* **EXERCISE AIM**
Each line below that includes the word "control" is to be reported.
================================
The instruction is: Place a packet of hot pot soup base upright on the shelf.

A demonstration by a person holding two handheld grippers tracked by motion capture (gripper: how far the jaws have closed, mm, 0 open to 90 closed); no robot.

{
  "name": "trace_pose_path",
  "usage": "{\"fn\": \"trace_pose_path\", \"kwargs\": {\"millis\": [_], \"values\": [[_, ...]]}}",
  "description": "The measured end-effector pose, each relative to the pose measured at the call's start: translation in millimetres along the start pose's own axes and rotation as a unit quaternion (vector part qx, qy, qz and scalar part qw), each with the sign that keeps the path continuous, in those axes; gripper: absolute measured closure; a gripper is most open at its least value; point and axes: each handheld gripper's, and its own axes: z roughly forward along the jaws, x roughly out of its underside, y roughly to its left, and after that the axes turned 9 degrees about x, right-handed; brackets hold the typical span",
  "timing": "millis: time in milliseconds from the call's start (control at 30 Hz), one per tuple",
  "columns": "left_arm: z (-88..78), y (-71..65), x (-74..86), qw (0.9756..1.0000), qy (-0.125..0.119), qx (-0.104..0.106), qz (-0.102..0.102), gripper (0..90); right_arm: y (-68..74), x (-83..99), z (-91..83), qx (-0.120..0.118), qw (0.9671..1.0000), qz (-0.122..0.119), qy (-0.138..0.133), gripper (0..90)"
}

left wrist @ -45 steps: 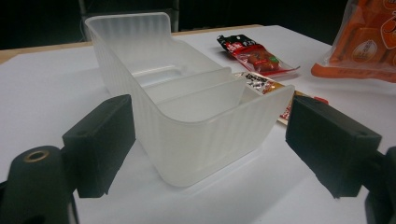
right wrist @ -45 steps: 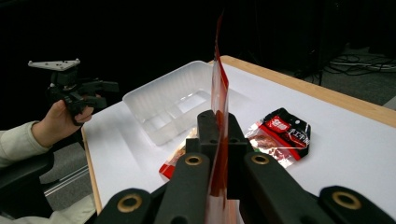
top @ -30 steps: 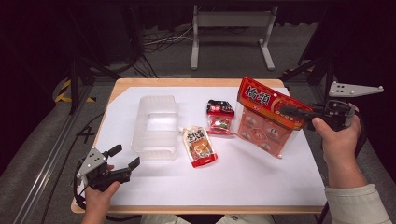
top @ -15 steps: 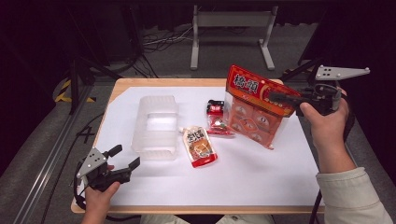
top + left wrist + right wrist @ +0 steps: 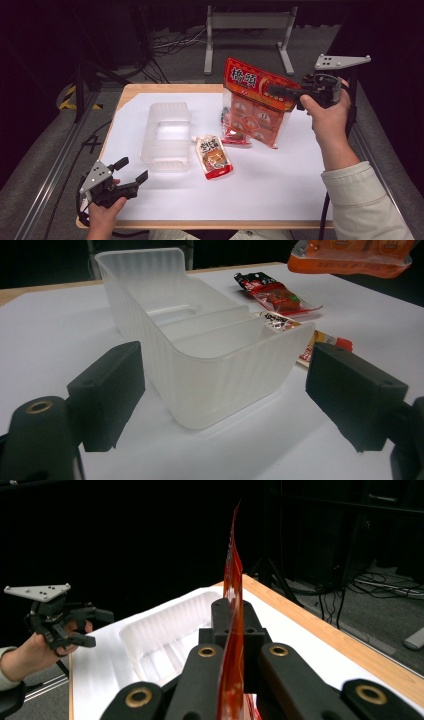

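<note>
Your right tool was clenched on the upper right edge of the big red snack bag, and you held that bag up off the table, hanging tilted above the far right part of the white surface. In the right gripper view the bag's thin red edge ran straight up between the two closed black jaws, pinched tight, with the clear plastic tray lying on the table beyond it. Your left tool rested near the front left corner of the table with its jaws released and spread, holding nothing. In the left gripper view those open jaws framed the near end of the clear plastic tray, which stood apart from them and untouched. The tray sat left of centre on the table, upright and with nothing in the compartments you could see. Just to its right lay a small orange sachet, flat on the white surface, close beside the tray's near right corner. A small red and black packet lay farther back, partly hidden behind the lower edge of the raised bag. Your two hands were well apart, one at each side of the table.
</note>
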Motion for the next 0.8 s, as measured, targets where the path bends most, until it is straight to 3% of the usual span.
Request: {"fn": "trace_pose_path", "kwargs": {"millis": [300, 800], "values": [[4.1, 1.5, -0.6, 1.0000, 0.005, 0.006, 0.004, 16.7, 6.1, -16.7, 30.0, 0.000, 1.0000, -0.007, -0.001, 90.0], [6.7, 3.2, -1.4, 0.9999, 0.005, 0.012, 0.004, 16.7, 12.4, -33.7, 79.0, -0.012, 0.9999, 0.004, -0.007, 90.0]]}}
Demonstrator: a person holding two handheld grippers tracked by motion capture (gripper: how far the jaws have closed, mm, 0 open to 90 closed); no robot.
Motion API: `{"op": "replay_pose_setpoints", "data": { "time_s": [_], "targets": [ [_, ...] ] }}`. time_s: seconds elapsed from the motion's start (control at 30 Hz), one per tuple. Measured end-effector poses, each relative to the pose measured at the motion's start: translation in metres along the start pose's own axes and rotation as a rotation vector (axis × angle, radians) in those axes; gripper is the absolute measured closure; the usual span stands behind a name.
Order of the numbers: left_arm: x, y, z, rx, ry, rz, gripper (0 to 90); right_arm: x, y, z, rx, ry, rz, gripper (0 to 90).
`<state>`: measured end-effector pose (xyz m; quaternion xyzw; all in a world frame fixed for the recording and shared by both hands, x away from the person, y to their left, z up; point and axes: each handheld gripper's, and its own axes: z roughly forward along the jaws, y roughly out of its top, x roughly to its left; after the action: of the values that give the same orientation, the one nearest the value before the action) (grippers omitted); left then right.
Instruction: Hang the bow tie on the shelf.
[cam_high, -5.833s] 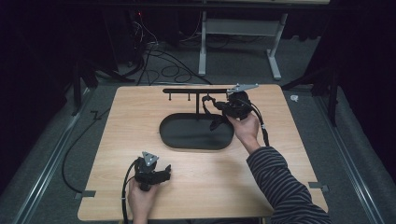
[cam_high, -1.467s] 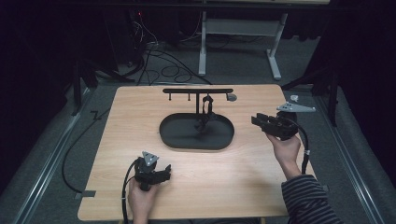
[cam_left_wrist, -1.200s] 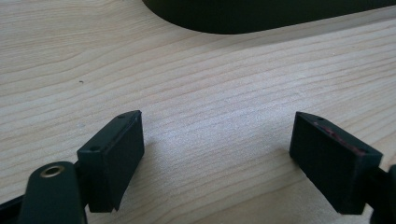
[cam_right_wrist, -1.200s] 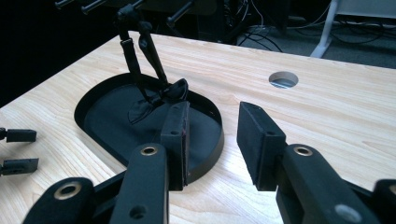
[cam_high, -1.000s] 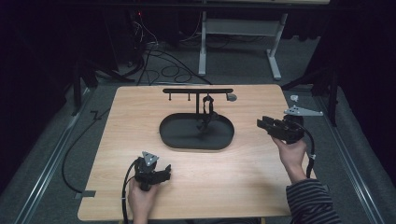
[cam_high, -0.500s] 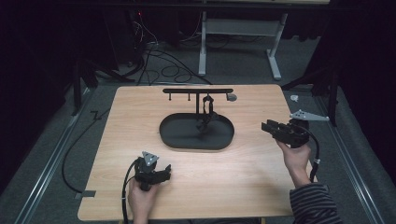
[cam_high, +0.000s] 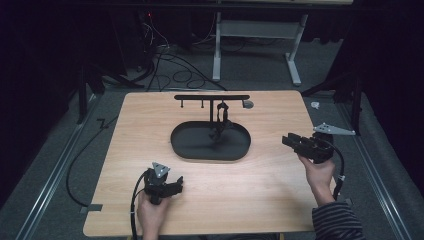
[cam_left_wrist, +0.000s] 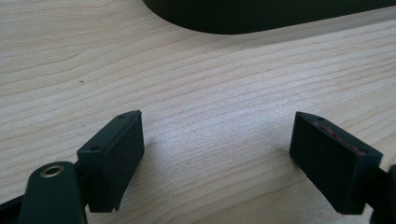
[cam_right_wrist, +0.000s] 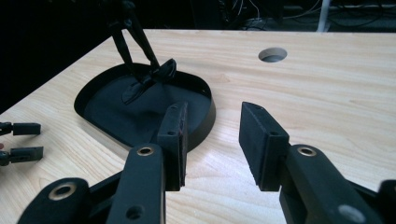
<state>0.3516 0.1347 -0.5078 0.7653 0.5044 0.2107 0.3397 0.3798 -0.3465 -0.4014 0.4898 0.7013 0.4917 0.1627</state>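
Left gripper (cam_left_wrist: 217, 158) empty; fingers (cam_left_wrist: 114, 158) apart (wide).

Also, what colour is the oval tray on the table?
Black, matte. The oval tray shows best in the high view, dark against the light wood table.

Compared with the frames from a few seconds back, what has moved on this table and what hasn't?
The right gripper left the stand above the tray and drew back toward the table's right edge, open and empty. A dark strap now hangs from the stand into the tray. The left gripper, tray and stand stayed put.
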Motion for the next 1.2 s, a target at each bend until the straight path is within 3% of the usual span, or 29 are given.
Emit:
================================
* **WRITTEN SOLUTION**
  "timing": "millis: time in milliseconds from the call's start (control at 30 Hz), one per tuple",
Motion API: `{"op": "replay_pose_setpoints", "data": { "time_s": [_], "targets": [ [_, ...] ] }}`. time_s: seconds elapsed from the motion's start (control at 30 Hz), one per tuple. Measured end-effector poses, each relative to the pose measured at the motion's start: translation in metres along the start pose's own axes and rotation as a rotation vector (axis × angle, radians) in those axes; gripper is the absolute measured closure; the usual span stands behind a name.

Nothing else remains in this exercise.